Pihak polisi masih bersemangat. Selang beberapa hari alat negara
dari Tanjung Balai sendiri ambil bagian. Mereka menuju Kampung
Bagan Asahan. Di daerah di pinggir Selat Malaka yang 15 Km dari
Tanjung Balai itu, mereka menyergap sepasang suami isteri yang
lagi asyik mengisap candu di rumahnya. Polisi main sikat terus:
pada hari itu juga sebuah kedai sampah di kampung itu-, juga
kena musibah. Ini berkat info yang didapat dari KT, orang yang
terganggu oleh polisi ketika lagi asyik melayang bersama
isterinya tadi. Betul juga. Dari kedai milik S itu, berhasil
disita sejumlah kecil barang isapan itu juga dalam bungkus
kecil-kecil.
Disambar Garuda
Mayor Polisi Syamsul Bahri, Wakil Komandan Resort 206
menjelaskan kepada TEMPO bahwa pembersihan akan dijalankan
teus. "Sebentar lagi kakapnya akan diciduk, tunggu saja",
ujarnya, sekaligus menambahkan bahwa kecuali ZS yang kena
ringkus selama ini cuma teri-terinya.
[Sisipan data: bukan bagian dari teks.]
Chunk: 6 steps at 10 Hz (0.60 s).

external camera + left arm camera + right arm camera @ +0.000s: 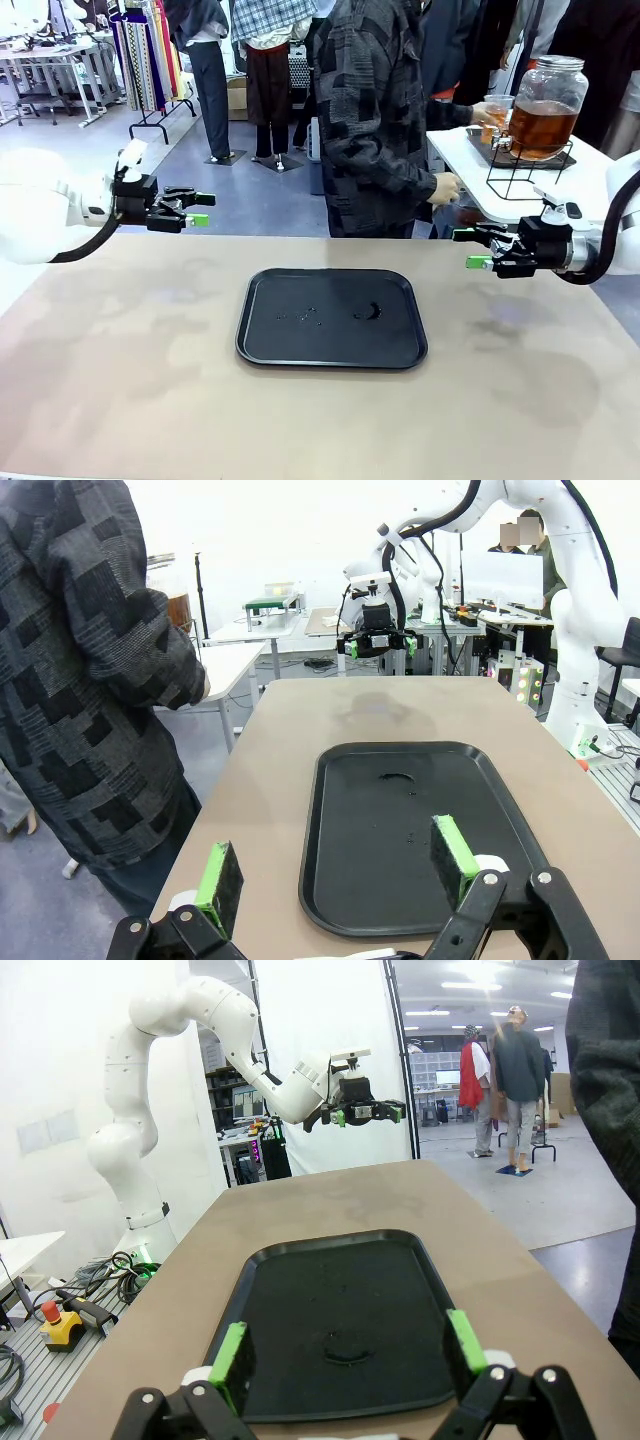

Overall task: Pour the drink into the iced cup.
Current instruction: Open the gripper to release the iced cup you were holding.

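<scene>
The drink is amber liquid in a big clear jar with a metal lid, on a black wire stand on a white side table at the far right. A person's hand holds a clear cup against the jar's left side; ice in it is too small to tell. My left gripper hovers open and empty above the table's left side. Across from it, my right gripper is open and empty over the right side. Both point inward toward a black tray.
The black tray lies mid-table, bare except for a few wet marks. A person in a dark patterned sweater stands at the far edge, turned toward the white side table. Each wrist view shows the opposite arm beyond the tray.
</scene>
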Available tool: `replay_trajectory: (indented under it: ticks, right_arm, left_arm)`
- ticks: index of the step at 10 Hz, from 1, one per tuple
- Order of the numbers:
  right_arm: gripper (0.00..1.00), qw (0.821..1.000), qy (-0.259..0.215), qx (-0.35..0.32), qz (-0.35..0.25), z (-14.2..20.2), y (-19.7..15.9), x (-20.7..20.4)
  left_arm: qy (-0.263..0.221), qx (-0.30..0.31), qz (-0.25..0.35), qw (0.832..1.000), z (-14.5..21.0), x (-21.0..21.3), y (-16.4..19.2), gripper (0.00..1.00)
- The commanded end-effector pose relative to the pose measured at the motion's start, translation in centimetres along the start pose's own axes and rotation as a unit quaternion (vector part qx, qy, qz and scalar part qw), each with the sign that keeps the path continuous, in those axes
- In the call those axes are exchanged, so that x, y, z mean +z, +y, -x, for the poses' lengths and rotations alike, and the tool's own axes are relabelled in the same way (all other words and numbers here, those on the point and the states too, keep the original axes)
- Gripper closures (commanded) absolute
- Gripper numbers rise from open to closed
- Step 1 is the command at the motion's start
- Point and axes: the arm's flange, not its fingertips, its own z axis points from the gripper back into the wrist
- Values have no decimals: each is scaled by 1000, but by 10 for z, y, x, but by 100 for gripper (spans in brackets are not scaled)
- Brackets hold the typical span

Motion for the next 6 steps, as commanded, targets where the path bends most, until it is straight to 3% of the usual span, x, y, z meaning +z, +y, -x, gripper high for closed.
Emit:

Namun begitu hingga
laporan ini dikirim dari Asahan, kakap yang dimaksud Wakil
Danres tersebut masih belum terdengar kabar beritanya. Hanya
rumah-rumah madat di Jalan Asahan yang beken itu mendadak sunyi
sepi, bagai habis diserang burung garuda. Tak tercium asap candu
lagi. Pembantu TEMPO yang meninjau ke sana akhir Maret lalu tak
menemui pemadat lagi. Yang ada hanya apek-apek yang sedang
tidur-tiduran dengan lemas. Mereka bilang sejak aksi
penggerebegan tersebut sulit memperoleh candu lagi.
Candu, apa boleh buat, sudah merupakan bagian makanan mereka.
Para singkek tersebut kini banyak yang mogok pergi ke laut -
sebagai nelayan -, karena tanpa mengisap candu, sekujur badan
terasa lemas tak berdaya, kata mereka. Mereka mengakui hanya
dengan mengisap candu mereka dapat tahan memburu ikan. Di malam
hari angin laut yang sejuk dan basah tak berpengaruh pada tubuh
telanjang mereka-di tengah laut mereka jamaknya memakai celana
kolor saja. Sampai berapa lama siksa sedemikian tertahankan oleh
para hamba narkotik itu, kurang jelas."Situasi jadi panas
sekarang karena Komdak melakukan penggerebekan", ujar salah
seorang pemilik rumah madat yang jadi sepi itu.